Gibson's dad, Hutton Gibson, is an important player in the shadowy world of radical traditionalist Catholicism, also known as "integrism" or Catholic separatism. This religious subculture's teachings have little in common with the modern Roman Catholic Church and its universalistic theology. Hutton Gibson, for one, is a well-known Holocaust denier who believes the Second Vatican Council reforms of the 1960s, which made the church vastly more tolerant of other faiths, were the result of "a Masonic plot backed by the Jews." He is particularly incensed by the council's historic declaration, "Nostra Aetate," which condemned "all hatreds, persecutions, displays of anti-Semitism leveled at any time or from any source against the Jews." In Gibson's world, the Second Vatican Council's liberalizing reforms are rejected and anti-Semitic teachings and conspiracy theories are heartily embraced.

Like father, like son.

Mel Gibson has his own traditionalist house of worship near Los Angeles -- a church, funded entirely by him, that is not recognized by the Los Angeles Roman Catholic Archdiocese. It is unclear what is said in the hallowed halls of the Holy Family Chapel, since, unlike virtually all other Catholic churches, it is closed to the public. What is known is that Gibson is reported to have blamed Jews for forcing him to cut a scene, in which Jews and their descendants are held responsible for the murder of Christ, from his 2004 film, "The Passion of the Christ." Sounding a bit like he did that July night in Malibu, Gibson told The New Yorker: "If I included that in there, they'd be coming after me at my house. They'd come to kill me."

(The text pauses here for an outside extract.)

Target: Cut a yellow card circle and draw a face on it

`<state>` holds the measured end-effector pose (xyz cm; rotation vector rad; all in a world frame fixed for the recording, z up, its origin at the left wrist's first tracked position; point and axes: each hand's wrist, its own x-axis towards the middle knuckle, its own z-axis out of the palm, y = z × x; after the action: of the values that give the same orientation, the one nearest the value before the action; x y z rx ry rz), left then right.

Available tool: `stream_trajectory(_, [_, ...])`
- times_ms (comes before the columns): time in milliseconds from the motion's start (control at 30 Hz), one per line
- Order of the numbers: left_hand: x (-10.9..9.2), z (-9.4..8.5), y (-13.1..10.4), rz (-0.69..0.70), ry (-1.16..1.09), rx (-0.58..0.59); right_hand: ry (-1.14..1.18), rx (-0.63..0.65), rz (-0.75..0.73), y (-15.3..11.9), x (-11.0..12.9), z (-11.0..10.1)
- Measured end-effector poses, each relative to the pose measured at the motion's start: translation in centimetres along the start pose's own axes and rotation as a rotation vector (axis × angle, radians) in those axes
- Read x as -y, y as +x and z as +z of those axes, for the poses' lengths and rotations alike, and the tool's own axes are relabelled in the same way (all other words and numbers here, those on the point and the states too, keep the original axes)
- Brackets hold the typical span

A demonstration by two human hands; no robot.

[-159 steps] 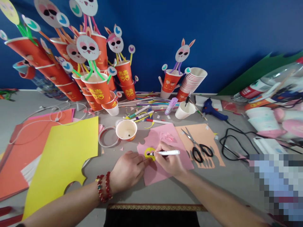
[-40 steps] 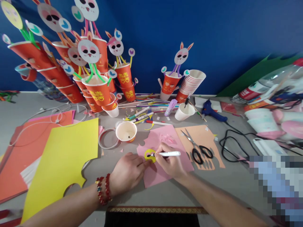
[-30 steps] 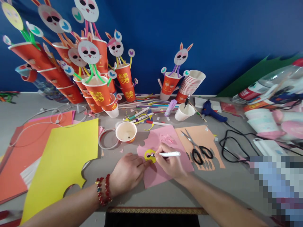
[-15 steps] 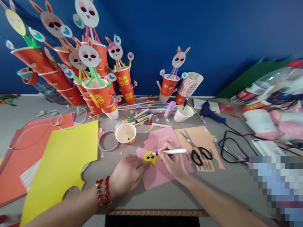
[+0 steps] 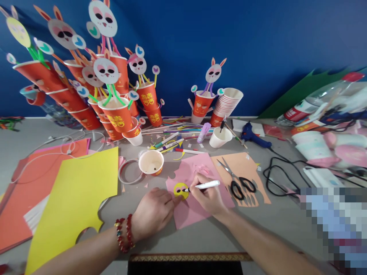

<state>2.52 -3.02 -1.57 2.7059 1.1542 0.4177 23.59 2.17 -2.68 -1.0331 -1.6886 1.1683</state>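
From where I stand at the bench (image 5: 272,225), far left of and beyond the pink sheet (image 5: 189,170), stacked red paper cups (image 5: 116,116) hold rabbit-faced paper figures (image 5: 106,71). Nearer, also left of the pink sheet, orange-red paper (image 5: 20,198) lies partly under a yellow sheet (image 5: 80,191) with rounded bites cut from its edge. Closer to the pink sheet's left side, a pale ring (image 5: 132,182) lies beside an upright paper cup (image 5: 145,159). The left hand (image 5: 153,210), two red beaded bracelets (image 5: 129,230) at its wrist, reaches over the pink sheet's left edge, loosely curled and grasping nothing, fingertips on the lower part of a yellow paper disc (image 5: 180,191). The disc lies flat on the pink sheet's left part, bearing two dark eyes. Over the pink sheet, the right hand (image 5: 209,196) grips a white marker (image 5: 206,185), its black tip at the disc's right eye. Right of the pink sheet, black-handled scissors (image 5: 237,178) lie slightly open on a peach sheet (image 5: 249,164); farther right and beyond is a blue glue gun (image 5: 252,133).
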Motion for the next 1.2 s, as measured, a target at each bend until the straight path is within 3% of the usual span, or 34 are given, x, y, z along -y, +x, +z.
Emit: stream_trajectory(1200, [0.04, 0.02, -0.07, -0.019, -0.010, 0.002, -0.099, 0.039, -0.025, -0.25, -0.54, -0.14])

Few Americans defended Mel Gibson's drunken rant about the evils of the Jews. But radical traditionalist Catholics did. A three-year investigation of this subculture by the Intelligence Report has found that these Catholic extremists, including the Gibsons, may well represent the largest population of anti-Semites in the United States. Organized into a network of more than a dozen organizations, scores of websites and several extremist churches and monasteries, radical traditionalists in the U.S. are preaching anti-Semitism to as many as 100,000 followers. A few, such as the lawyer for Terri Schiavo's family, Christopher Ferrara, are even movers and shakers in important right-wing Republican circles.

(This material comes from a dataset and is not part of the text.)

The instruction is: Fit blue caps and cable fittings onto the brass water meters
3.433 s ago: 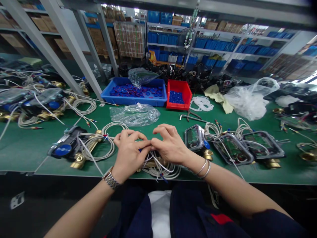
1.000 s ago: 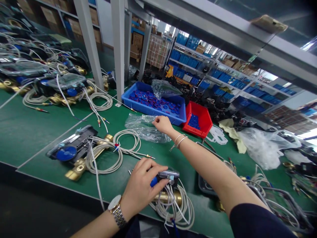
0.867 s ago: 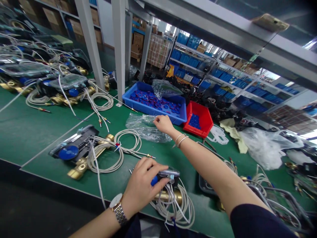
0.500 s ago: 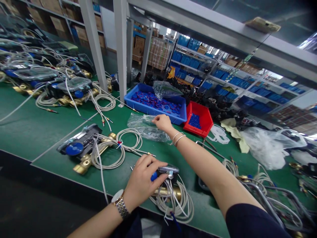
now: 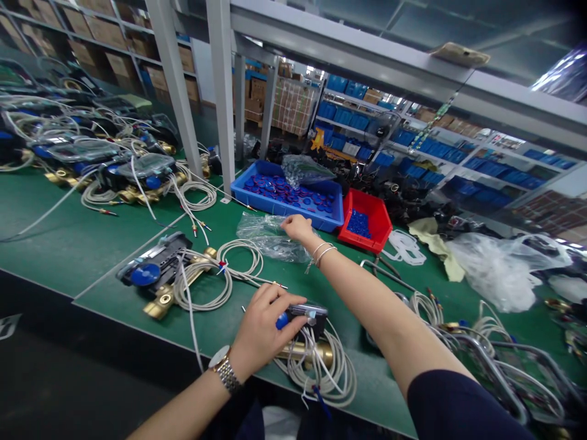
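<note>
My left hand [image 5: 266,324] is closed around the near end of a meter [image 5: 316,324], thumb and fingers on its dark housing. The meter has a brass pipe body and a coiled pale cable [image 5: 337,382] tied in front of it. Farther forward, my right hand [image 5: 298,227] is over the edge of a clear plastic bag [image 5: 270,238], its fingers pinched together. What they hold, if anything, is too small to make out. Left of my left hand lies a second meter [image 5: 158,269] with a round blue cap and a looped cable.
Behind the bag stand a blue tray [image 5: 293,211] of blue discs and a red bin [image 5: 376,223] of small blue parts. More meters [image 5: 132,165] crowd the bench's left. Metal posts [image 5: 222,98] rise at the back. At right are a crumpled plastic bag [image 5: 495,269] and more cabled meters.
The view has shifted slightly. Both hands keep nearly the same places, the left on the meter and the right at the plastic bag.
</note>
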Demonstrator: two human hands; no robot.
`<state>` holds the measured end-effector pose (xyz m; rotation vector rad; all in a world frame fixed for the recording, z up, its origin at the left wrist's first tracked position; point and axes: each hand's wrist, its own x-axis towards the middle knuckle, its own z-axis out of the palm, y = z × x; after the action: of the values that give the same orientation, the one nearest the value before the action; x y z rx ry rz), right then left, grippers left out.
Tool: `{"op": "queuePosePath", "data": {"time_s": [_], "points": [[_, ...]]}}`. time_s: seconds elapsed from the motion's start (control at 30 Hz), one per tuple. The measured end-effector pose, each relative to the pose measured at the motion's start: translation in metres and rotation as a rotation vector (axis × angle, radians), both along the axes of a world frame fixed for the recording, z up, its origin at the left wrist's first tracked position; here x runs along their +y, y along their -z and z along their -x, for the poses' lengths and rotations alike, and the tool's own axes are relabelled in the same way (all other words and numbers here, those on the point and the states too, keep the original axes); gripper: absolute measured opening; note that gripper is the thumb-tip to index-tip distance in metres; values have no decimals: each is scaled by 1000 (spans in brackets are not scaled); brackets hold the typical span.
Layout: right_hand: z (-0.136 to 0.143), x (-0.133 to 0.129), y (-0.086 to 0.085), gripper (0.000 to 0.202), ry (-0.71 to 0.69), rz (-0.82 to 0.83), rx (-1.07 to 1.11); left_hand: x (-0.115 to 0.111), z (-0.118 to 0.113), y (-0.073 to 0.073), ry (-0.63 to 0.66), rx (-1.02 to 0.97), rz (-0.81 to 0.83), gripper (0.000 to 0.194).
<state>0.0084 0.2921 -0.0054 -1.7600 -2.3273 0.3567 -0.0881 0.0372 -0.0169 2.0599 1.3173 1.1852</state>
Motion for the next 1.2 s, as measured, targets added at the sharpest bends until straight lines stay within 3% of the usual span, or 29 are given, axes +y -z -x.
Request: {"op": "queuePosePath", "data": {"time_s": [0.3,0.53,0.77,1.07,1.2], "points": [[20,-6,-10,36,-147,-209,44,0,0,-2,-8,10,-20,24],[34,-4,-11,12,-239,-259,-4,1,0,0,-8,-5,-17,24],[20,9,-15,19,-235,-254,-31,3,0,2,7,-23,-11,24],[27,10,-8,18,-331,-246,-47,2,1,1,14,-24,-12,24],[25,9,-11,26,-423,-281,-24,3,0,1,19,-31,-13,24]]}}
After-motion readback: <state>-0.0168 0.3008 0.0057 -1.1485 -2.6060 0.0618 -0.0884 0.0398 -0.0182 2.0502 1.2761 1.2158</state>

Jew-bashing at the Holiday Inn

The Philadelphia airport Holiday Inn is an odd place to celebrate a Catholic mass, especially in a city filled with lovely churches and an extraordinary, century-old Romanesque cathedral. But the inn is where the radical traditionalist Catholic outfit, (CFN), held its annual conference in 2003, dressing up one end of a drab conference room with an altar, incense, and a statue of the Virgin Mary, and transforming it into a church.

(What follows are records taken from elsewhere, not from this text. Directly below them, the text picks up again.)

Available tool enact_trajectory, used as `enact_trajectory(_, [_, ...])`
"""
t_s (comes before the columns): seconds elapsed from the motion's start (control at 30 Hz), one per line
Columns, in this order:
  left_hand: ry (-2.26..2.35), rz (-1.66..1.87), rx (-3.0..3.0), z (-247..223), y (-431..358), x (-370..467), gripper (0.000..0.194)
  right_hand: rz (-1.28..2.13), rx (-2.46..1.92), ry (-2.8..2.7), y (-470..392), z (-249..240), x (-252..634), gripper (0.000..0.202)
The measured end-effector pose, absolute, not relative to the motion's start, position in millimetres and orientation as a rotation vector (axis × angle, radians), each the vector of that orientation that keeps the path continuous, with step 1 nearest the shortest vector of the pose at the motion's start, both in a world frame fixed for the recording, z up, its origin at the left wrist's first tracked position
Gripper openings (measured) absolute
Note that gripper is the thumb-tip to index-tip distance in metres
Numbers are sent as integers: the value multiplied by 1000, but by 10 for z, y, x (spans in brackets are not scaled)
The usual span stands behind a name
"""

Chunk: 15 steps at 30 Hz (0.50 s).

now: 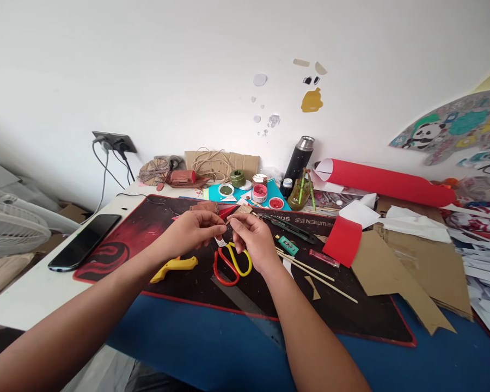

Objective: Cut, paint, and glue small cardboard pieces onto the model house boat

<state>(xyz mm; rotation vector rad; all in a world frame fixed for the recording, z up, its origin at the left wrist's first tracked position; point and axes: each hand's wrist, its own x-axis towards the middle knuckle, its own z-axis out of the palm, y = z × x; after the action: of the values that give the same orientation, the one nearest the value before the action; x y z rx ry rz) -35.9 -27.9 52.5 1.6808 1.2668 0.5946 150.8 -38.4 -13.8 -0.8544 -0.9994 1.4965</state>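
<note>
My left hand [200, 230] and my right hand [253, 237] meet above the dark mat, fingertips pinched close together. Between them is something small and thin that I cannot make out. Right below lie scissors [233, 274] with one red and one yellow handle loop. A clear ruler [245, 305] runs from the scissors toward the mat's front edge. Under my left wrist a yellow tool handle [182, 263] sticks out, the rest hidden by my forearm. To the right of my right hand are a dark utility knife [296, 231], a teal object [288, 245] and thin wooden sticks [318, 271].
A phone [84, 242] lies at the left. Paint jars [259, 193], a black flask [299, 163] and a glass jar [299, 197] stand at the back. Cardboard [381, 261], red paper [343, 241] and a red roll [386, 182] crowd the right. A fan [12, 226] stands far left.
</note>
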Motion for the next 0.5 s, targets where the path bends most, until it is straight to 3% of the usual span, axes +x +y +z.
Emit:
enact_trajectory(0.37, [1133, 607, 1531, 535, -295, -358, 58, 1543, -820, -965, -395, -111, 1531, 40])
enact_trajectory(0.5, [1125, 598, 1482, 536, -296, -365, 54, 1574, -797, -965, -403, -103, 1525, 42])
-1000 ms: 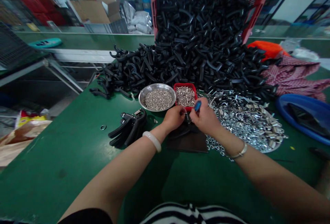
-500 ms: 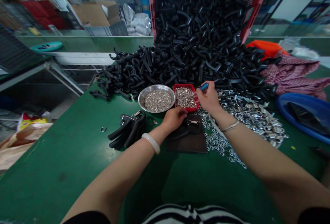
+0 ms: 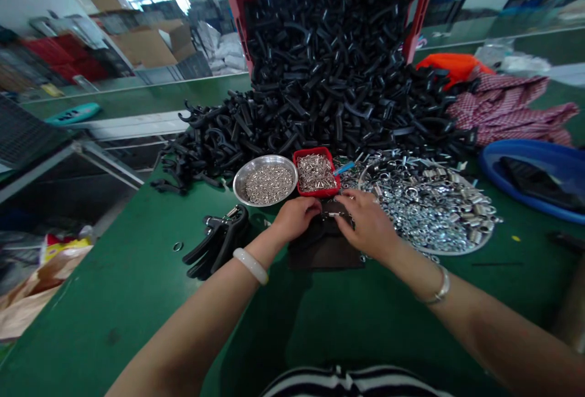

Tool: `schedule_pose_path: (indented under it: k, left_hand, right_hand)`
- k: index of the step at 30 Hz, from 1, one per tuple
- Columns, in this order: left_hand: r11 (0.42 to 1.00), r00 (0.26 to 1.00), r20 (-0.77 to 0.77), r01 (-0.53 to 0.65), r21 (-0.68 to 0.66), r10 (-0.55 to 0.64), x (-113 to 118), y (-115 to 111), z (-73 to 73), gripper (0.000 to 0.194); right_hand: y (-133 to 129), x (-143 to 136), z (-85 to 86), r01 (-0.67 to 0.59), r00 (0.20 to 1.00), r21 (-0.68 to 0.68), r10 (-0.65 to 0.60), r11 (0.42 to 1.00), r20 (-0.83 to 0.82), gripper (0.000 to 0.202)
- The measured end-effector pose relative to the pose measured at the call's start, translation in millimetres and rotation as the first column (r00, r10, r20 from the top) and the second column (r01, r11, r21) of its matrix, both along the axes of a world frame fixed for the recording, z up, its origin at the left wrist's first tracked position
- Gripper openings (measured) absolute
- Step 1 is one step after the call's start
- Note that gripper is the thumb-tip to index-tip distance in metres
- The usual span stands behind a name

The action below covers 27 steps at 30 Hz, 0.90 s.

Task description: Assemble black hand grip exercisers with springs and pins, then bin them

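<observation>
Your right hand (image 3: 369, 221) curves open beside the spring (image 3: 334, 214). I cannot tell what your left hand (image 3: 295, 219) grasps

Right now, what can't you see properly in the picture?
All in the head view:
Left hand: its own fingers hide whatever they might pinch.
Spring near the right hand: too small to tell what it joins.
Pins in the red tray: piled over each other.
Blue basin: cut off by the right edge.
Cardboard box: blurred.
</observation>
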<state>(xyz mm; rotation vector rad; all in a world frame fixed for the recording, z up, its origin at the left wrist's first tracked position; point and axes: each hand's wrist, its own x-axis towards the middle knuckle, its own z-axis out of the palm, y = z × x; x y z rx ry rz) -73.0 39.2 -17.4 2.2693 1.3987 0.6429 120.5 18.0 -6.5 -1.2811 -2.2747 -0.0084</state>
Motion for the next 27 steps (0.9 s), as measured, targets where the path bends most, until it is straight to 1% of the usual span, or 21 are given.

The rest of the hall looked rather different. Vendors set up folding tables along almost every inch of the remaining walls, piling them high with books, videotapes and Catholic accessories. The stacks were notable for the prominence of anti-Semitic and extremist materials, from The Protocols of the Elders of Zion to Hutton Gibson's Is the Pope Catholic? to CFN head John Vennari's popular anti-Semitic conspiracy tract, The Permanent Instruction of the Alta Vendita. Priests in Roman collars staffed many tables; brown-cloaked monks manned others.